WHAT IS REQUIRED: Needed from the entries below: every line that holds the word "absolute".
___ RAW DATA
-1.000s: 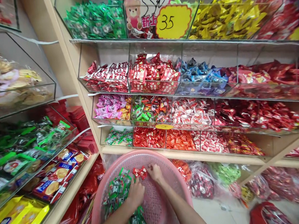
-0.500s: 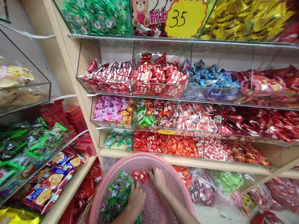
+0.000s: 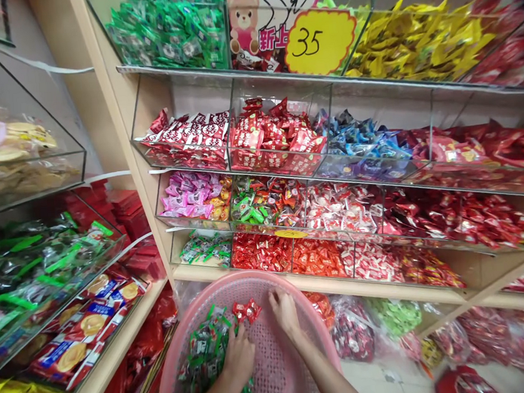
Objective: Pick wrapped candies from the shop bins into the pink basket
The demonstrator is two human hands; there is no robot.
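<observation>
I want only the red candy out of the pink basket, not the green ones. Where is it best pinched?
Probably pinch the red candy at its narrow middle, between the flared wrapper ends, from above and the right: bare basket mesh lies there, green candies crowd its left. The right hand is nearest.

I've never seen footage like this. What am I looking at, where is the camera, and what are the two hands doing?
No machine: a person wears one camera on the head, looking forward and down into a pink basket. The left hand rests there on a heap of green-wrapped sweets; whether it grips any is unclear. The right hand lies open beside red sweets, holding nothing. Behind stand clear shelf bins of wrapped sweets and a yellow sign reading 35.
</observation>
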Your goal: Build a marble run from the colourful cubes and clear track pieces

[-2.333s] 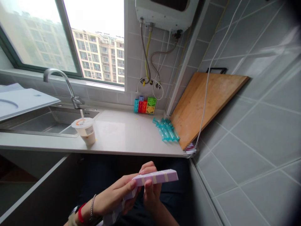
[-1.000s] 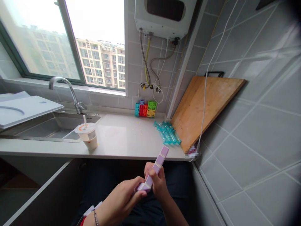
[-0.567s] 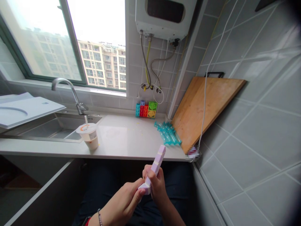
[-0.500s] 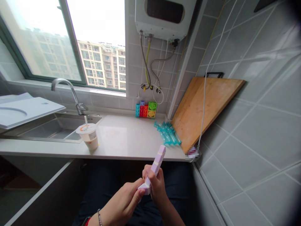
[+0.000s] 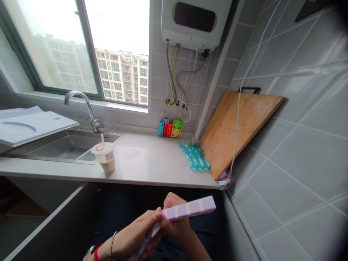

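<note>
Over my lap I hold a lilac snake puzzle [image 5: 198,207], a jointed bar of segments divided by cream bands. It bends between my hands: one straight length points right, the other slants down to the lower left. My left hand [image 5: 145,229] is closed on the lower-left length near the bend, its thumb pressed against the puzzle. My right hand [image 5: 178,226] wraps round the length that points right, with some of its fingers hidden behind the bar. Both hands nearly touch at the bend.
The white counter [image 5: 146,159] holds a lidded drink cup with straw [image 5: 106,157], bright building blocks [image 5: 170,128] by the wall and clear teal pieces [image 5: 196,156]. A wooden board [image 5: 239,127] leans right, behind a white cord [image 5: 238,108]. The sink [image 5: 67,145] lies left.
The puzzle's upper length has swung from pointing away to pointing right, and a second length now shows at lower left. Both hands have turned with it. My view has shifted slightly.
</note>
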Available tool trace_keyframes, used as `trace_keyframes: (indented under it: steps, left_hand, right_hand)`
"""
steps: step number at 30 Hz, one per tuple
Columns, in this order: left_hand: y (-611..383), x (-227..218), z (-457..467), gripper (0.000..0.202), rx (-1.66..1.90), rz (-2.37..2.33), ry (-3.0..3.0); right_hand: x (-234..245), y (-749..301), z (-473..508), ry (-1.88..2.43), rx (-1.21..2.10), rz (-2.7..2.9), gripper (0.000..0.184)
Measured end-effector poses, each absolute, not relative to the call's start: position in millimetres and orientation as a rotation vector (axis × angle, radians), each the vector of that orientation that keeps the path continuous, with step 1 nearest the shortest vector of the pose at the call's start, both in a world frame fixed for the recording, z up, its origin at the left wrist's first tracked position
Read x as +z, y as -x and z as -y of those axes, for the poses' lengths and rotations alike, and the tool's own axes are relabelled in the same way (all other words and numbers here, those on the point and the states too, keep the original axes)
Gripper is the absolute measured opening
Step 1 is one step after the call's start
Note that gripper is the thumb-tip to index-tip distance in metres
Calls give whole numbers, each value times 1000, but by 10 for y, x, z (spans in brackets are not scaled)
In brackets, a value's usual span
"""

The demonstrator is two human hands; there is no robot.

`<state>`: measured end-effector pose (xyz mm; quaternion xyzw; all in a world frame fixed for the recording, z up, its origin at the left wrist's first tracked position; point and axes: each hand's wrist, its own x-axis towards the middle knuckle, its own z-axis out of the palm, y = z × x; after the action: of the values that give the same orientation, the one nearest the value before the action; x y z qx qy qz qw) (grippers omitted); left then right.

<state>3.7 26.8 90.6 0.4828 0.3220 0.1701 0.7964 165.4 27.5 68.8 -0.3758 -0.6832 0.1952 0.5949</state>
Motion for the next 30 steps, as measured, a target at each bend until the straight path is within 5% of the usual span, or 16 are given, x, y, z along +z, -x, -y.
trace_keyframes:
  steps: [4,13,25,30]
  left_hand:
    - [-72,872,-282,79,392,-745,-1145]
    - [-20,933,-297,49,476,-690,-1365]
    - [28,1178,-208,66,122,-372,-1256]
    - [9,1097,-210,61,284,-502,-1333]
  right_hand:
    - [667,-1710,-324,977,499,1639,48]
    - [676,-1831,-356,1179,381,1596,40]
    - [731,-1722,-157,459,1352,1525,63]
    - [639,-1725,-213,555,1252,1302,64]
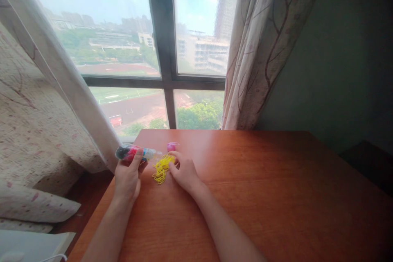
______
ANSWER TO THIS PROBLEM:
Measured end-effector poses, each absolute, not relative to the call's start: position in millimetres and orientation as a rotation vector (axis × angle, radians), each the vector of that orientation that keeps the path continuous, with step 1 nearest the shortest vector of the pose at the call's start, both in a world frame fixed for the recording, z up, its origin at the left wrist's first tracked position
Gripper is the absolute measured opening

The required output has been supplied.